Twenty-Four Conservative-Liberal Thinkers, 2 vol.

by Hannes H. Gissurarson

New Direction, PDFs available online: Volume I (350 pp.), Volume II (534 pp.)

A polity drifts without principles. Freedom loses its lustre for those who have never had to fight for it. To inherit and pass down a fragile tradition intact demands greater discipline than planting the seeds of freedom in ready soil. The task is not novel, and therefore less glorious. And the people are weary. Asseverations of liberty are received as the ravings of ideologues – unscientific, unpragmatic, dangerous. What kind of liberalism is defensible today?

Twenty-Four Conservative-Liberal Thinkers by Hannes H. Gissurarson, professor of political science at the University of Iceland, is an attempt to answer this question. He adheres to conservative liberalism. Where another author may have elected to present a philosophical treatise in defence of conservative liberalism, Gissurarson instead paints twenty-four portraits of conservative liberals, their biographies, and their main ideas. In Volume I: Snorri Sturluson, St. Thomas Aquinas, John Locke, David Hume, Adam Smith, Edmund Burke, Anders Chydenius, Benjamin Constant, Frédéric Bastiat, Alexis de Tocqueville, Herbert Spencer, and Lord Acton. In Volume II: Carl Menger, William Graham Sumner, Ludwig von Mises, Friedrich von Hayek, Wilhelm Röpke, Michael Oakeshott, Sir Karl R. Popper, Bertrand de Jouvenel, Ayn Rand, Milton Friedman, James M. Buchanan, and Robert Nozick.

In such works, one can always quibble over the specific thinkers included – or omitted – but in Gissurarson’s case, his canon is solidly defended. His choice to accentuate these twenty-four individuals’ similarities over their differences gives the impression of a stable school of thought. Some may make for strange bedfellows – one thinks, for instance, of Rand’s disregard for Hayek. But at a time when conservative liberalism is under attack, the twenty-four might find more in common with each other than with those to their left and right.

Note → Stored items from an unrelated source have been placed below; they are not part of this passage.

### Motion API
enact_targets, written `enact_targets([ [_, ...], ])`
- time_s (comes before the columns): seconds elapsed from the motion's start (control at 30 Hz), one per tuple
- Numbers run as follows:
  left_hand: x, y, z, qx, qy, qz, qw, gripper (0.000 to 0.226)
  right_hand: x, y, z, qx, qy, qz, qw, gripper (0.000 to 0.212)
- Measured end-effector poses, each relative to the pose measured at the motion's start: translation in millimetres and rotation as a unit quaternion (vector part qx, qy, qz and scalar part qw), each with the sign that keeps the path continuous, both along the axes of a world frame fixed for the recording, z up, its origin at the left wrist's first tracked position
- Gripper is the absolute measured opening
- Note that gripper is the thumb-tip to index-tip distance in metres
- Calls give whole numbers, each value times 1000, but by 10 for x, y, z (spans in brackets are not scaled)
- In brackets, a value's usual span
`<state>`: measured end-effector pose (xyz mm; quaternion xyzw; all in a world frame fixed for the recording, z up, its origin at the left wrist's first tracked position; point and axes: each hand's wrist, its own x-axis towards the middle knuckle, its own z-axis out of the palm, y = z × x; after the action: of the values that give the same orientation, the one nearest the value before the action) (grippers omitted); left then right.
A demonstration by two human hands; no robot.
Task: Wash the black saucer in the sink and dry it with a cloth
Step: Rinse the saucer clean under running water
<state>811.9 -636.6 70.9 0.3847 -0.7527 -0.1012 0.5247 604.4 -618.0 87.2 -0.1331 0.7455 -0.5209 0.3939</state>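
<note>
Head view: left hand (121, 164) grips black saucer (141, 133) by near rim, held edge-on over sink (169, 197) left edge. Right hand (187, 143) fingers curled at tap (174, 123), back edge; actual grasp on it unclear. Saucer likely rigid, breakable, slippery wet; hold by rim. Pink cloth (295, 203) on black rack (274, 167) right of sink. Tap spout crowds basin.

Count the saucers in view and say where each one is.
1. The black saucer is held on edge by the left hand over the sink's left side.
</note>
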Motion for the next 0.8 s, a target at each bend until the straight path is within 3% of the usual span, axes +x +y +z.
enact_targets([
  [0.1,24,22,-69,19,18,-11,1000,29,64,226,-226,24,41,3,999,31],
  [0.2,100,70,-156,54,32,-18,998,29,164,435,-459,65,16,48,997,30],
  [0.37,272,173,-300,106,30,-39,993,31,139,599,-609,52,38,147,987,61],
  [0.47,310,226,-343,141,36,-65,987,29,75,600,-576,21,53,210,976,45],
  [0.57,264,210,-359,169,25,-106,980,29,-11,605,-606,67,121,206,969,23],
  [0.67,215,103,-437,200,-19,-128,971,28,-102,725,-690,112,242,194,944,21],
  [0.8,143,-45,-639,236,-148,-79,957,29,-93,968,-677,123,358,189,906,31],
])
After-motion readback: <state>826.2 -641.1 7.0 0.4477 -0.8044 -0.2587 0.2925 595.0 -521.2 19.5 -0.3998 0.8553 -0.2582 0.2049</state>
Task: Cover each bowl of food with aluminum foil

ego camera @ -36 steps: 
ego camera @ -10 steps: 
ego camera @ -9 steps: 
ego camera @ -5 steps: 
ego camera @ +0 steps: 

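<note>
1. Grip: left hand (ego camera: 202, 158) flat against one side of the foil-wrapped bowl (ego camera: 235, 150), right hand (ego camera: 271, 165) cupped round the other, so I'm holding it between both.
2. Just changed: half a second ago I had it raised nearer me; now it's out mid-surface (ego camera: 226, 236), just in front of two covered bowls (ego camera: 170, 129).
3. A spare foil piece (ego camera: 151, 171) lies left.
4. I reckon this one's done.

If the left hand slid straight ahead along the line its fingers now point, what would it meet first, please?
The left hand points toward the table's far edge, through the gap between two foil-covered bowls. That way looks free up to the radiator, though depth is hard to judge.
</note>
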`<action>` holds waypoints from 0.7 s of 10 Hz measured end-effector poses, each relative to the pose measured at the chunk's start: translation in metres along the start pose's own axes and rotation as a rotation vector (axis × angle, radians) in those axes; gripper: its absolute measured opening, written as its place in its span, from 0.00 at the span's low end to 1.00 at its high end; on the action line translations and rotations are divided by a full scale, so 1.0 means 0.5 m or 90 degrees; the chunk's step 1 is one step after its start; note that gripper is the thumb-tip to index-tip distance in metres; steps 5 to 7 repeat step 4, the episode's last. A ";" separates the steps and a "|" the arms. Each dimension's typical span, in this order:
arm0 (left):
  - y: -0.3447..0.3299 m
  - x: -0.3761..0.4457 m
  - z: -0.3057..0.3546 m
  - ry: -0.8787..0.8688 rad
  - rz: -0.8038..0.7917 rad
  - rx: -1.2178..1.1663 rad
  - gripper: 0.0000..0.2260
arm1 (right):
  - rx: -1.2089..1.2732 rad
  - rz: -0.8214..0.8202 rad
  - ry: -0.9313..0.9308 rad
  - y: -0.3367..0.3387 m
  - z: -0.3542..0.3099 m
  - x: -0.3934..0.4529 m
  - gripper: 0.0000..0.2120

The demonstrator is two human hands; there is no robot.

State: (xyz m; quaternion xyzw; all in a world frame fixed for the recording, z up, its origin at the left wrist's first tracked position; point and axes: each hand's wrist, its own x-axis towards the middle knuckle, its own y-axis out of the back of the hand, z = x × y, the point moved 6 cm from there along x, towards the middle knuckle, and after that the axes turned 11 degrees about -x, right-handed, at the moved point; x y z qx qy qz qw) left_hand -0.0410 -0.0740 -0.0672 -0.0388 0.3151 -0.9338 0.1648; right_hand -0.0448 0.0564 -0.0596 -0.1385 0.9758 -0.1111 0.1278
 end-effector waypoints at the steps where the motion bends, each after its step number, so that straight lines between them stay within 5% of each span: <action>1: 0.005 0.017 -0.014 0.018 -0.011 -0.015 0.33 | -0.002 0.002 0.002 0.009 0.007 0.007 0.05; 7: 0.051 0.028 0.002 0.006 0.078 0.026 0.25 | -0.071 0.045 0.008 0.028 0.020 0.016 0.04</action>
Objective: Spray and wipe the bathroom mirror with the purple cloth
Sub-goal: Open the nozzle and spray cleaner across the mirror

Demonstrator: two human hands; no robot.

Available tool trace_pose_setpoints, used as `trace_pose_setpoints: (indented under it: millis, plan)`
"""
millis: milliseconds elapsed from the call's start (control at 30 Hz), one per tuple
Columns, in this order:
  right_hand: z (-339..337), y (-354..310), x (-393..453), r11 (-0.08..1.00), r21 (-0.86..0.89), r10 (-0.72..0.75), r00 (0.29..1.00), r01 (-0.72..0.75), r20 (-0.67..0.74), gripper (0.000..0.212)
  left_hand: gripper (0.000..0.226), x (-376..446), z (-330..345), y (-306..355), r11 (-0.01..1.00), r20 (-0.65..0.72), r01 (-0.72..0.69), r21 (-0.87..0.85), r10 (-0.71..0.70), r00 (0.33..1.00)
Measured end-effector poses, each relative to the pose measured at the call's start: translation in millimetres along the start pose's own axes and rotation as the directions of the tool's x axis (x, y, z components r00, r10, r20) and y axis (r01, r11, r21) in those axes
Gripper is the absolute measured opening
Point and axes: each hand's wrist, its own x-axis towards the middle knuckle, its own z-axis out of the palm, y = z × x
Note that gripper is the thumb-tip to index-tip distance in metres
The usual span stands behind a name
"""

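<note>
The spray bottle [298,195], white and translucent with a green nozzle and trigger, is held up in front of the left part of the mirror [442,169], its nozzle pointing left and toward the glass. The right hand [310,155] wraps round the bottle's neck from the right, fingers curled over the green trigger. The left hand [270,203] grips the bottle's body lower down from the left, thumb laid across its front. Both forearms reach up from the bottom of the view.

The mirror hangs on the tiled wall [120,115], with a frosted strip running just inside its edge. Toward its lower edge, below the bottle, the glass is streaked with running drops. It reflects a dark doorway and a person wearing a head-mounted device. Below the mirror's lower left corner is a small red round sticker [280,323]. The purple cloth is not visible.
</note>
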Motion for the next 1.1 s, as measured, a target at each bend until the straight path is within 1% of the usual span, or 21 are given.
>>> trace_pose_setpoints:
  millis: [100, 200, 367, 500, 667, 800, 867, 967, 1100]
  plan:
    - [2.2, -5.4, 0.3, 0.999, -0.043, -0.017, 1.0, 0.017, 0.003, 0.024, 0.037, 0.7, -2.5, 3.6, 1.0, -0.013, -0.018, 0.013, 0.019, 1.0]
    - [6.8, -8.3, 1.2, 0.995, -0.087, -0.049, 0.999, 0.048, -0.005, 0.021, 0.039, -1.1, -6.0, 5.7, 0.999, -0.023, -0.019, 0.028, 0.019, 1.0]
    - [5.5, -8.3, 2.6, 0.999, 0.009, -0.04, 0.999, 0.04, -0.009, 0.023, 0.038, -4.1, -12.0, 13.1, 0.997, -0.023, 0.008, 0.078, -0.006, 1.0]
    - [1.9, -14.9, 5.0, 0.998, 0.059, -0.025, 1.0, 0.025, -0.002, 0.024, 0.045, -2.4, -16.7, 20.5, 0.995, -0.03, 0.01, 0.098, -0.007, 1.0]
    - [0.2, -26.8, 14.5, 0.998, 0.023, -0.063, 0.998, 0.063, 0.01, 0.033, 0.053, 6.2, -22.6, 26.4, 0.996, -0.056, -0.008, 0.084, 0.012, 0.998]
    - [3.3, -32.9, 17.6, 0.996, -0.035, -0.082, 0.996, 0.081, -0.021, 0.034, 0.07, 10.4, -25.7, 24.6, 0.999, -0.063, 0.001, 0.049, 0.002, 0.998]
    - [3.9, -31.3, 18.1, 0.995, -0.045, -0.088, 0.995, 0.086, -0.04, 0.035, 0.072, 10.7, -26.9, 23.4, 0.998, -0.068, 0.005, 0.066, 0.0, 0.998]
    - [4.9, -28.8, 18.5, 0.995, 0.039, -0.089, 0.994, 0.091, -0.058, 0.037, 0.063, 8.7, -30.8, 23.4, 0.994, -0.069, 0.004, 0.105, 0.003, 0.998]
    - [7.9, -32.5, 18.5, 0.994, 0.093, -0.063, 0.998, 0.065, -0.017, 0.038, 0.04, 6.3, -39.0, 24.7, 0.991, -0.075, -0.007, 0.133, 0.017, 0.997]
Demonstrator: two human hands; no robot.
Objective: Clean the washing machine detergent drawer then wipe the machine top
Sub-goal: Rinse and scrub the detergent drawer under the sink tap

So what do they share in common? Gissurarson explains at the end of his introduction:

Certainly [these twenty-four thinkers] all are in favour of the rule of law, separation of powers, a flourishing civil society alongside the state, competition in the marketplace, free trade, and private property. They all prefer evolution to revolution, except in dire circumstances, whereas they share a distrust of people in power, whether by inheritance, election, or usurpation. Again, they all resolutely reject ancient absolutism and modern totalitarianism. While they may present various kinds of arguments for their positions, from divine command, human reason, social utility, natural evolution, moral intuition, and common consent, these positions are all in the end based on a choice, which is a commitment to, indeed a celebration of, Judeo-Christian Western civilisation. Ultimately, their theories may be regarded as different, but not mutually exclusive, historical interpretations and philosophical articulations of this civilisation. Perhaps the best, albeit somewhat metaphysical, way of describing conservative liberalism is as the self-consciousness of Western civilisation.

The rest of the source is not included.